A chaotic weekend at a glance
Following drone attacks that struck at the heart of Saudi Arabia’s oil operations; when the markets opened in Australia this morning, oil and oil stocks both soared.
All up, the dual attack saw the operations of Saudi Arabia’s world-class Abqaiq processing facility and the Khurais oil fields disrupted.
For reference, the Abqaiq facility is the largest oil processing facility in the world: with the capacity to process over 7 million barrels of oil per day.
We witnessed a multitude of consequences in response to these unsettling events:
For one, Saudi Arabia’s stock market dropped approximately 2.3% on Sunday GMT+3.

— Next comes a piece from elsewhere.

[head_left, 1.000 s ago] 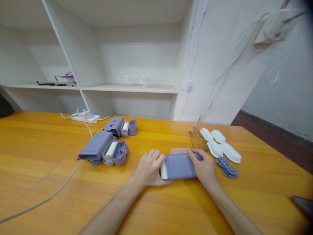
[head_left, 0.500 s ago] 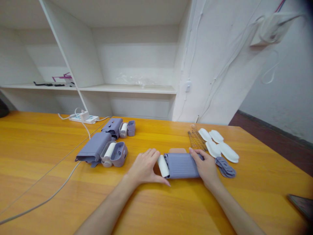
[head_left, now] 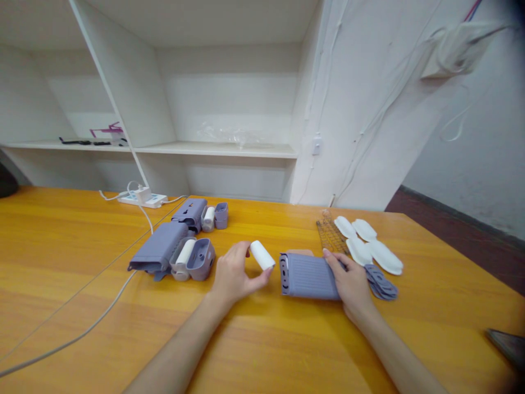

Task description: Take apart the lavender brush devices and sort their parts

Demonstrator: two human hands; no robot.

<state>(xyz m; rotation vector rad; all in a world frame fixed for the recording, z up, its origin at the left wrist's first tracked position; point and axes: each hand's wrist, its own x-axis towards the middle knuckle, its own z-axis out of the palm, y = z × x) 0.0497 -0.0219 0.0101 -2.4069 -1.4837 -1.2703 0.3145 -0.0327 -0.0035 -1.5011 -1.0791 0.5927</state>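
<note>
Between the thumb and fingers of my left hand is a white cylindrical roll, tilted and lifted clear of the housing. My right hand grips the far right end of a ribbed purple-grey plastic housing. The housing's left end faces the roll and shows a dark slot and small holes. Part of a flat tan piece shows behind the housing. Just right of my right hand lie several purple-grey flat rings, stacked loosely.
White oval pads and dark mesh pieces lie at the back right. On the left are a larger purple-grey housing, an open purple-grey cup and another white roll. A power strip and cables lie behind them.
The white roll has come away from the housing's left end, moving left and up in my left hand, which has closed on it. My right hand keeps its hold on the housing.
</note>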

Temporarily at least, Saudi Arabia noted that production would be cut by 50%. All up, this would take roughly 5 million barrels per day out of the global supply equation – a figure that equates to approximately 5% of global oil production.
Oil prices surge
As IG’s Market Analyst, Kyle Rodda tweeted this morning – though at one point oil prices had rallied as much as 20%, pledges from US President Donald Trump to tap into emergency oil reserves looks to have eased trader panic as the day has progressed.

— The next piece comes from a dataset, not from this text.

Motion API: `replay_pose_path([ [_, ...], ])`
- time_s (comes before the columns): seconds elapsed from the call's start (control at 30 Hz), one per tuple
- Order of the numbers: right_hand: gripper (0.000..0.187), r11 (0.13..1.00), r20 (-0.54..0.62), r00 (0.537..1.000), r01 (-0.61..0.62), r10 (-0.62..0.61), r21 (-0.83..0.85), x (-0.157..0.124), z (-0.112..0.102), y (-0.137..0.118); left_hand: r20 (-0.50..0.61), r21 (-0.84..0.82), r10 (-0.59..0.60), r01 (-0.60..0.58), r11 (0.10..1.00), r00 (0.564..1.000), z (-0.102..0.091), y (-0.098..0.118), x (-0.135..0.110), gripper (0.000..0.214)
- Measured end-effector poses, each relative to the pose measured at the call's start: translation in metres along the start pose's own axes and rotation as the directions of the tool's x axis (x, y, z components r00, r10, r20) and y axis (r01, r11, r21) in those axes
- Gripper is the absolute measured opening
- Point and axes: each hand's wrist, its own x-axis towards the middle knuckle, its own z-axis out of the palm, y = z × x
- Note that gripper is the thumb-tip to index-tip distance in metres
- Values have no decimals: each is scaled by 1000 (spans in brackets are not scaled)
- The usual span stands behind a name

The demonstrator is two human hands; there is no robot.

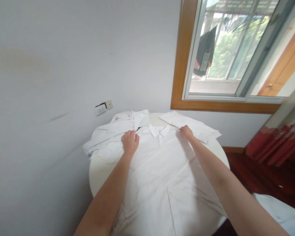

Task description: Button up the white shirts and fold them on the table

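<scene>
A white collared shirt [157, 170] lies spread over a round table [95, 177], its collar toward the wall and its lower part hanging over the near edge. At the shirt's left shoulder area, my left hand [130, 141] has its fingers curled down onto the cloth and grips it. My right hand [186, 132] pinches the opposite shoulder between thumb and fingers. Beyond my left hand rests a loose heap of white clothing [110, 132]. A flat folded white garment [193, 126] sits just past my right hand.
Behind the table is a white wall with a power socket [100, 109]. A wood-framed window [176, 75] is at the upper right, and a red and beige curtain [275, 137] hangs beside it. More pale cloth [280, 209] shows at the lower right, above a dark red floor [245, 173].
</scene>
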Motion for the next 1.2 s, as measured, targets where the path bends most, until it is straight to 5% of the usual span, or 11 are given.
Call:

Here, Trump noted that the US would take measures ‘to keep the market well supplied.’
Even with such assurances, price action remained incredibly bullish.
A little after 10:00 AEST, WTI had reached $60.97/bbl (+11.22%) while Brent Crude climbed $7.72 to hit $67.97/bbl (+12.81%).
BHP, Woodside and Santos share prices rise
The impact of this oil price spike on some of Australia’s key oil stocks was immediately apparent.
In the first 30-minutes after the market opened, we saw the BHP Billiton Ltd (ASX: BHP) share price rise 3.77%, Woodside Petroleum Ltd (ASX: WPL) surge 6.7% and the Santos Ltd share price (ASX: STO) gain a massive 7.85%.
BHP’s shares have been a mixed performer this year, rising just 14% in that period – even as iron ore prices have hit five-year highs.
By comparison, today’s run-up in oil prices has helped Santos consolidate already strong gains for the year.
Following impressive first-half results, which saw Santos post strong revenue, earnings and dividend figures, the energy company’s year-to-date share price rise of 46% is hardly surprising.
Lastly and in addition to Trump’s plan to ensure the supply-side of the market remains ‘well supplied’; Bloomberg this morning reported that:
‘Saudi Arabia will probably restore almost half the oil production lost after this weekend’s devastating drone strike as early as tomorrow.’
With all this considered, it will be interesting to see if the bullishness surrounding the oil price and oil stocks can be maintained.